Quote from: Steph on January 17, 2007, 09:18:11 AM
So what are you nervous about
If she's like me she's nervous about talking to a stranger about this. Scared she'll protect herself automatically and won't open up to him. Scared that if she doesn't open up since he doesn't know her like her friends do he'll just see a random idiot walking in his office making wild claims.
If she's really like me she's scared because she knows the path she is on leads to public disclosure of her secret to people who are important enough to her life they can cause problems, but not close enough she can be confident they will understand her.
Quote from: Diane_2be on January 17, 2007, 08:39:16 AM
I so badly want this........just need some encouragement and a little push from someone who knows what its all about.
As you can tell I haven't been to therapy yet myself. What keeps me going, when my fears make me want to purge and run back in my shell, are the stories by the older girls transitioning here. For me I know this isn't going away. Many girls here stand witness to the fact that eventually no matter how hard you fight no matter how long you try to contain yourself you have to be you.

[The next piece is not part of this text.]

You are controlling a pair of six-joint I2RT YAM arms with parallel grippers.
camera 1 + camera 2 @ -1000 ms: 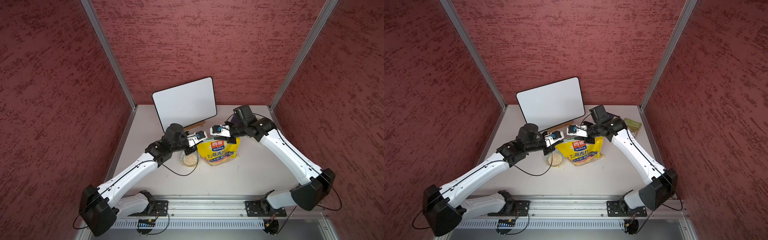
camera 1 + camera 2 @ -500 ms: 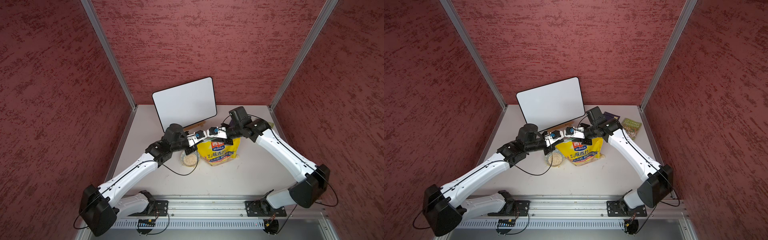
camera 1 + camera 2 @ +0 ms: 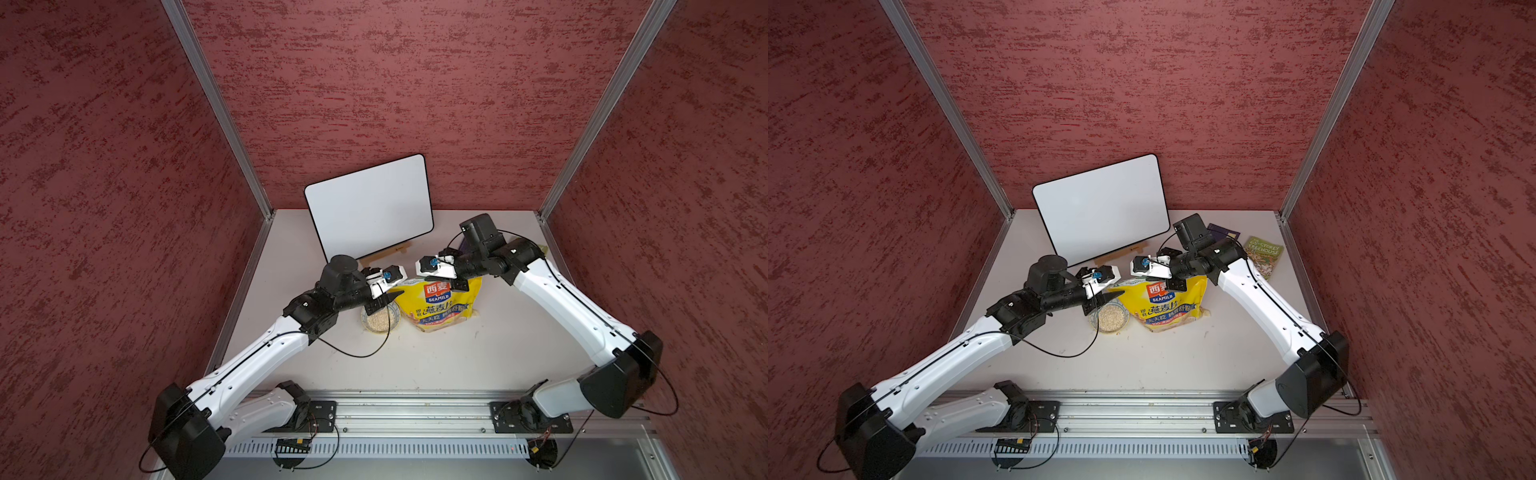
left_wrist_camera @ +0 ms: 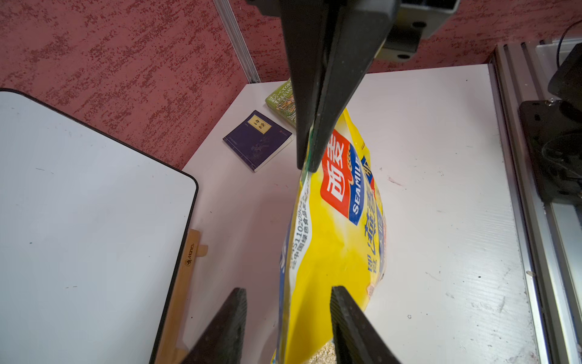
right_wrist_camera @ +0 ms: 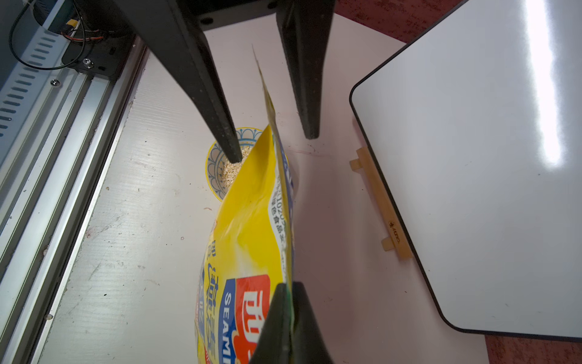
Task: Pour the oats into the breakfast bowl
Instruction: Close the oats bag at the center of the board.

I don't know how old you are, I'm 25, when I read the stories of Julie and others who have suppressed themselves for years and still transitioned I ask myself two questions. First in the event I suppress myself now when I reach their age will I still want to transition? the answer is without a doubt yes. Second if I wait that long till I transition will I regret not transitioning sooner? again yes. I don't want to spend most of my life suppressing myself only to transition later and regret the years wasted by fear.
Maybe you're a lot older than me and can't relate to what I'm saying, but I think the questions apply at any age.
1. In the event you suppress yourself now will you still want to transition 5, 10, 20+ years down the road?
2. When you do transition will you regret not transitioning sooner?
If both of those are a yes I'd encourage you to face you're fears and make the call. Nothing is ever gained by running from fear only lost.